### THE TASK
In the material below, find the line that contains "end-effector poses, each" and the line that contains "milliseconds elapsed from", then write out exactly those two lines and everything between them.

### AVAILABLE DATA

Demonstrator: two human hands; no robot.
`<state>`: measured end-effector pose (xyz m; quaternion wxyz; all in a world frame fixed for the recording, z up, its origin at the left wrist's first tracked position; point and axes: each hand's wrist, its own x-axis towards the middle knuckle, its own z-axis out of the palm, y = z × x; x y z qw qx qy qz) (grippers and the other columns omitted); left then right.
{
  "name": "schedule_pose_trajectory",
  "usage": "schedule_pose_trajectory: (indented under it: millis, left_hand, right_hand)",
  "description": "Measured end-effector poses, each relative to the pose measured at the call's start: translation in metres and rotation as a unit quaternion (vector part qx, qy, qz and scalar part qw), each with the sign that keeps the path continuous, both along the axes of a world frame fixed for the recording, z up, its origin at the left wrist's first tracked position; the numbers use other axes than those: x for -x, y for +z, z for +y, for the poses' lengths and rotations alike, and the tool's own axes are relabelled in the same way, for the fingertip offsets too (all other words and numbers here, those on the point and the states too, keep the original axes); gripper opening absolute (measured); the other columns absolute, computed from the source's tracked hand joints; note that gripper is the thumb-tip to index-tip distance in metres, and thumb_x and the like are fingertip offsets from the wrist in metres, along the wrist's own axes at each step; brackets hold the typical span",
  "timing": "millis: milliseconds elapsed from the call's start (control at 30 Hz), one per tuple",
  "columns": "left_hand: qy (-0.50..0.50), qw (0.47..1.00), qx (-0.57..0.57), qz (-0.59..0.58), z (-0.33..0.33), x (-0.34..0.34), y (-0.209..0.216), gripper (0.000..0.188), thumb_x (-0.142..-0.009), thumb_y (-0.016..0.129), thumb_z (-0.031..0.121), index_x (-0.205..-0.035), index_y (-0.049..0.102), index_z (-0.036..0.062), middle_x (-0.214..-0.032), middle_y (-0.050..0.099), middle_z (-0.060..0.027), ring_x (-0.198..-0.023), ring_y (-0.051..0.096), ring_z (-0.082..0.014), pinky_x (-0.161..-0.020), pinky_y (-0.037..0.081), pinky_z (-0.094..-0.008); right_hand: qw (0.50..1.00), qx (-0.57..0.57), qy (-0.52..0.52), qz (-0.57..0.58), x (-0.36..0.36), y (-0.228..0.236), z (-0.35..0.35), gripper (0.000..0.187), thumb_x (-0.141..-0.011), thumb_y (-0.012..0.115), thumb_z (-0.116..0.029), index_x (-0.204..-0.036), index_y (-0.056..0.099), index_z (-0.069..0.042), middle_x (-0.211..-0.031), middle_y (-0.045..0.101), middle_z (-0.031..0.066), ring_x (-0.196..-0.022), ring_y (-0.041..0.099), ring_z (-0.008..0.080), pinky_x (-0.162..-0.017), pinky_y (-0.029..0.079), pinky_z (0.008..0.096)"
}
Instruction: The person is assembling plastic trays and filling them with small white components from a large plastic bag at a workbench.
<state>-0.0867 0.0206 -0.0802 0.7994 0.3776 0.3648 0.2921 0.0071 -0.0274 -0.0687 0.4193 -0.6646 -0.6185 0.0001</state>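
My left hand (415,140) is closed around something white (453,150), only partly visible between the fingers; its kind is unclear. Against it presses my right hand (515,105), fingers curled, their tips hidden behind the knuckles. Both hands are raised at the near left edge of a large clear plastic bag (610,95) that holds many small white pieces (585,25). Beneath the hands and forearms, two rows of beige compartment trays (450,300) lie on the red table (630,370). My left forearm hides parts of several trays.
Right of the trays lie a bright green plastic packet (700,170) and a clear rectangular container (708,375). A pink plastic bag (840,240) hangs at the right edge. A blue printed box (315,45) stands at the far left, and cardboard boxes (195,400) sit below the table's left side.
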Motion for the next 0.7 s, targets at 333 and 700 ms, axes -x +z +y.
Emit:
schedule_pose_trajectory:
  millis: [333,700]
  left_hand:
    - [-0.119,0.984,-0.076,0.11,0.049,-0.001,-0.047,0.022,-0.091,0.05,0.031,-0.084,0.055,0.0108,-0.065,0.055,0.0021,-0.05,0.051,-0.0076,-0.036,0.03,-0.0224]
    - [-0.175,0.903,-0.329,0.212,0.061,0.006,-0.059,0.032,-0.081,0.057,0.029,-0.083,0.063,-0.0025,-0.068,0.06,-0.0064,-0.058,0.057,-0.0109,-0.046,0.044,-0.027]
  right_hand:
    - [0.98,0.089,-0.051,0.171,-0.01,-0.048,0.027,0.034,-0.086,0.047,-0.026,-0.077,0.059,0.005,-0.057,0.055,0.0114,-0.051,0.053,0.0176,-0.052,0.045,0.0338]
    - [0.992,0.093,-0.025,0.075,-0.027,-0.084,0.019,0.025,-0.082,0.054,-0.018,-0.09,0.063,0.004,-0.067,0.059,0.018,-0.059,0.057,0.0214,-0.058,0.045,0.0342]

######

### WRITTEN SOLUTION
  "description": "Measured end-effector poses, each relative to the pose measured at the call's start: translation in metres and rotation as a unit quaternion (vector part qx, qy, qz and scalar part qw), each with the sign that keeps the path continuous, both along the axes of a world frame fixed for the recording, z up, its origin at the left wrist's first tracked position; the numbers use other axes than those: x for -x, y for +z, z for +y, for the poses' lengths and rotations alike, and the tool's own axes are relabelled in the same way, for the fingertip offsets too (all other words and numbers here, those on the point and the states too, keep the original axes); gripper opening absolute (measured); the other columns absolute, computed from the source's tracked hand joints; note that gripper is the thumb-tip to index-tip distance in metres, and thumb_x and the like are fingertip offsets from the wrist in metres, along the wrist's own axes at each step; brackets hold the typical span",
  "timing": "millis: milliseconds elapsed from the call's start (control at 30 Hz), one per tuple",

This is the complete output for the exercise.